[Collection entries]

+---+

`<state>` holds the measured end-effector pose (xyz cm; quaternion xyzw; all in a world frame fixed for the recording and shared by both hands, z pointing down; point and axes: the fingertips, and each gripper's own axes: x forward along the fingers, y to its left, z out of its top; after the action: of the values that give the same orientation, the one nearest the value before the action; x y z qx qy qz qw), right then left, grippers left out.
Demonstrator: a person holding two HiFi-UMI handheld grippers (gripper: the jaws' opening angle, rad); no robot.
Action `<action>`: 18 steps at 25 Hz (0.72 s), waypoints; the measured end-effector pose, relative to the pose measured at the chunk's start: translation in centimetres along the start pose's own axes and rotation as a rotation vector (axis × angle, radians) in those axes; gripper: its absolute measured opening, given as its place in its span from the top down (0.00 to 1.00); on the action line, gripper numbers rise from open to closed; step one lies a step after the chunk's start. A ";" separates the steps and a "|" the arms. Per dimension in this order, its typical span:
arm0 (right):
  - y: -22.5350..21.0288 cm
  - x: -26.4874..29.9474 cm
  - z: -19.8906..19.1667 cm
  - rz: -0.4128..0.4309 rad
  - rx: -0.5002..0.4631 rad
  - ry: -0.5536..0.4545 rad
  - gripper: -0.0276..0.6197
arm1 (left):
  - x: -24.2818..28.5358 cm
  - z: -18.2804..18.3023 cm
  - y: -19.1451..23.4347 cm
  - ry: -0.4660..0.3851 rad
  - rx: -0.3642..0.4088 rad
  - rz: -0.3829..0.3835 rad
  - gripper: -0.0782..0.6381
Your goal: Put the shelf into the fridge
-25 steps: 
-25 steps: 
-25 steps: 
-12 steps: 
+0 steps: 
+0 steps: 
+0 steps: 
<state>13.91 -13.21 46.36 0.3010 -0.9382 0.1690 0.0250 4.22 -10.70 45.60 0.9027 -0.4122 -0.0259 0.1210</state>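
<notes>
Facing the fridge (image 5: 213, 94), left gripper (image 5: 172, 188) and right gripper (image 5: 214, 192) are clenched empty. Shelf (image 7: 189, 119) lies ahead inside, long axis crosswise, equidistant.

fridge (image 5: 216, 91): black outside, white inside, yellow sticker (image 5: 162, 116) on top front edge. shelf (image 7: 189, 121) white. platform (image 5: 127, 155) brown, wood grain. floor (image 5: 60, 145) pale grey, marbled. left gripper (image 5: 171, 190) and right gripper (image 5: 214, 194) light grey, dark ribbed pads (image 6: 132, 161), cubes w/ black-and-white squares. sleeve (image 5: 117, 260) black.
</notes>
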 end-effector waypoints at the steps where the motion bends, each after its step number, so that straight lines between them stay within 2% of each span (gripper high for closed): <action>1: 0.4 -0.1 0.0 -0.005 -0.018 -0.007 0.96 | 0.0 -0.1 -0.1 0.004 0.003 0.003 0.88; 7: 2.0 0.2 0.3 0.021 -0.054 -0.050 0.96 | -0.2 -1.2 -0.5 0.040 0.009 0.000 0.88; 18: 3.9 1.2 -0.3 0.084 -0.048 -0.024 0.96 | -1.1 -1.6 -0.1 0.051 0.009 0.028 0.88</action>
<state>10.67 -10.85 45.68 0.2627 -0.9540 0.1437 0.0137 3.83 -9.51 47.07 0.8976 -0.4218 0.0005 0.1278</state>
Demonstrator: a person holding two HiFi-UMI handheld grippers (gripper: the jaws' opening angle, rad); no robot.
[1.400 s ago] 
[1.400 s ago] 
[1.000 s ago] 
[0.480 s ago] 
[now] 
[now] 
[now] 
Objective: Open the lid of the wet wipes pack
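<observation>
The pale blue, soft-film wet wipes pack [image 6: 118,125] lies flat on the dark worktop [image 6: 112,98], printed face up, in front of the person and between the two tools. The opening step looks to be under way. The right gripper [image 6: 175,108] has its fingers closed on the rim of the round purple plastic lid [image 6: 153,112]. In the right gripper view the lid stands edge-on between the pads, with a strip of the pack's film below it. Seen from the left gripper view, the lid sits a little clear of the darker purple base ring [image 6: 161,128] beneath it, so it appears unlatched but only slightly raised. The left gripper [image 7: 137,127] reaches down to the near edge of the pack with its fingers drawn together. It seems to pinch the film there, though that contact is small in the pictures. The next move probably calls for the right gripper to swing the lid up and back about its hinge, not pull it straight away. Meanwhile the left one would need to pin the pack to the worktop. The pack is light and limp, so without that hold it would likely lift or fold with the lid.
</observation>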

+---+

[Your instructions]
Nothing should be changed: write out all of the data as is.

[Task answer]
`<state>` holds the measured end-effector pose (xyz cm; quaternion xyzw; all in a world frame fixed for the recording and shared by both hands, z pointing down; point and axes: the fingertips, and each gripper's own axes: x forward along the fingers, y to its left, z out of its top; after the action: of the values that give the same orientation, the one nearest the value before the action; x y z qx qy qz qw), right then left, grippers left out.
Demonstrator: a person holding two HiFi-UMI handheld grippers (gripper: the jaws' opening angle, rad); no robot.
Action `<action>`: 18 steps at 25 Hz (0.72 s), waypoints; the measured end-effector pose, relative to the pose measured at the chunk's start: translation in centimetres along the start pose's own axes and rotation as a rotation vector (axis × angle, radians) in those axes; gripper: its absolute measured opening, given as its place in its span from the top down (0.00 to 1.00); on the action line, gripper numbers rise from open to closed; step one lies a step after the chunk's start. A ";" separates the steps and a "|" the arms. Per dimension in this order, its typical span:
arm0 (right):
  - y: -22.5350..21.0288 cm
  - x: -26.4874..29.9474 cm
  - z: -19.8906..19.1667 cm
  - rz: -0.4128..0.4309 rad
  - rx: -0.5002..0.4631 rad
  - ry: -0.5536..0.4545 rad
  - gripper: -0.0276..0.6197
arm1 (left):
  - x: -24.2818..28.5358 cm
  - z: -18.2804..18.3023 cm
  - y: -19.1451..23.4347 cm
  - ry: -0.4660..0.3851 rad
  - rx: -0.3642..0.4088 rad
  - rz: -0.3829..0.3835 rad
  - gripper: -0.0782..0.6381
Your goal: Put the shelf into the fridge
-25 steps: 
-25 steps: 
-25 steps: 
-12 steps: 
+0 steps: 
+0 steps: 
+0 steps: 
<state>13.91 -13.21 46.36 0.3010 -0.9382 0.1690 0.0250 4.22 -10.70 45.60 0.9027 -0.4122 -0.0259 0.1210</state>
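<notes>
Facing the fridge (image 5: 213, 94), left gripper (image 5: 172, 188) and right gripper (image 5: 214, 192) are clenched empty. Shelf (image 7: 189, 119) lies ahead inside, long axis crosswise, equidistant.

fridge (image 5: 216, 91): black outside, white inside, yellow sticker (image 5: 162, 116) on top front edge. shelf (image 7: 189, 121) white. platform (image 5: 127, 155) brown, wood grain. floor (image 5: 60, 145) pale grey, marbled. left gripper (image 5: 171, 190) and right gripper (image 5: 214, 194) light grey, dark ribbed pads (image 6: 132, 161), cubes w/ black-and-white squares. sleeve (image 5: 117, 260) black.
</notes>
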 end-effector waypoints at the steps where the motion bends, each after its step number, so that straight lines between them stay within 2% of each span (gripper high for closed): <action>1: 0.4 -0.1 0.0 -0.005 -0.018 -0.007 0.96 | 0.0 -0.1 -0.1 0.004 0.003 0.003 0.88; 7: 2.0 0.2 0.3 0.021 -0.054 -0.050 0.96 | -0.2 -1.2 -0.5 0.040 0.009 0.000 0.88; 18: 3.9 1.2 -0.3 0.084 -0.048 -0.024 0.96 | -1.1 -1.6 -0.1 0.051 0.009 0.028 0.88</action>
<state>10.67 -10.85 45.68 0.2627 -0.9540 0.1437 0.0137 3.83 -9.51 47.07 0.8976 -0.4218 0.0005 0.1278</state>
Demonstrator: a person holding two HiFi-UMI handheld grippers (gripper: the jaws' opening angle, rad); no robot.
[1.400 s ago] 
[1.400 s ago] 
[1.000 s ago] 
[0.480 s ago] 
[now] 
[now] 
[now] 
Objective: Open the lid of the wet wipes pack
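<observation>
The pale blue, soft-film wet wipes pack [image 6: 118,125] lies flat on the dark worktop [image 6: 112,98], printed face up, in front of the person and between the two tools. The opening step looks to be under way. The right gripper [image 6: 175,108] has its fingers closed on the rim of the round purple plastic lid [image 6: 153,112]. In the right gripper view the lid stands edge-on between the pads, with a strip of the pack's film below it. Seen from the left gripper view, the lid sits a little clear of the darker purple base ring [image 6: 161,128] beneath it, so it appears unlatched but only slightly raised. The left gripper [image 7: 137,127] reaches down to the near edge of the pack with its fingers drawn together. It seems to pinch the film there, though that contact is small in the pictures. The next move probably calls for the right gripper to swing the lid up and back about its hinge, not pull it straight away. Meanwhile the left one would need to pin the pack to the worktop. The pack is light and limp, so without that hold it would likely lift or fold with the lid.
</observation>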

This output is complete.